▶ [To do]: Return the listing in full, word for word.

START Information shown

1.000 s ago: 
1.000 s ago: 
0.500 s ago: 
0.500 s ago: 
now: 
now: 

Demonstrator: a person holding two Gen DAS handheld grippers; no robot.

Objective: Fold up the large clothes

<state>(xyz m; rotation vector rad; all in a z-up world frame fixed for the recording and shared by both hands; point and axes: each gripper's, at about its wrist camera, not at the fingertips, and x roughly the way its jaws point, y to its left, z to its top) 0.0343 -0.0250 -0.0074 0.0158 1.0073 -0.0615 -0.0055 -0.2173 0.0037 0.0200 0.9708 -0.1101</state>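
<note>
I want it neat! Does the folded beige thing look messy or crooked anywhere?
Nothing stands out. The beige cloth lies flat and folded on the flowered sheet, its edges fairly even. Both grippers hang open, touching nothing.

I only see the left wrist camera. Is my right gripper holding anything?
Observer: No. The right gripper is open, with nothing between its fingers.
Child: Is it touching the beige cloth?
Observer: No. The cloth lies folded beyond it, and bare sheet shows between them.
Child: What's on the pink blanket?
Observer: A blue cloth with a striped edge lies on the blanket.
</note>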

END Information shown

▶ [Exercise solution]:
1.000 s ago: 
1.000 s ago: 
0.500 s ago: 
0.500 s ago: 
now: 
now: 

Demonstrator: a person holding two Gen DAS handheld grippers; no robot.

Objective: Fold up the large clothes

<state>(xyz m; rotation vector rad; all in a z-up world frame fixed for the recording and shared by both hands; point and axes: each gripper's, at about its wrist camera, not at the fingertips, and x roughly the way its jaws point, y to its left, z to its top) 0.0343 -0.0250 -0.0074 0.0158 1.0073 -0.0615 -0.0055 -0.2173 0.0037 0.0200 0.9708 -0.1101</state>
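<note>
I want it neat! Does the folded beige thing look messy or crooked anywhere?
Nothing stands out. The beige cloth lies flat and folded on the flowered sheet, its edges fairly even. Both grippers hang open, touching nothing.

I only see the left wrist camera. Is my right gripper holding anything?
Observer: No. The right gripper is open, with nothing between its fingers.
Child: Is it touching the beige cloth?
Observer: No. The cloth lies folded beyond it, and bare sheet shows between them.
Child: What's on the pink blanket?
Observer: A blue cloth with a striped edge lies on the blanket.
</note>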

Nothing else is required to complete the exercise.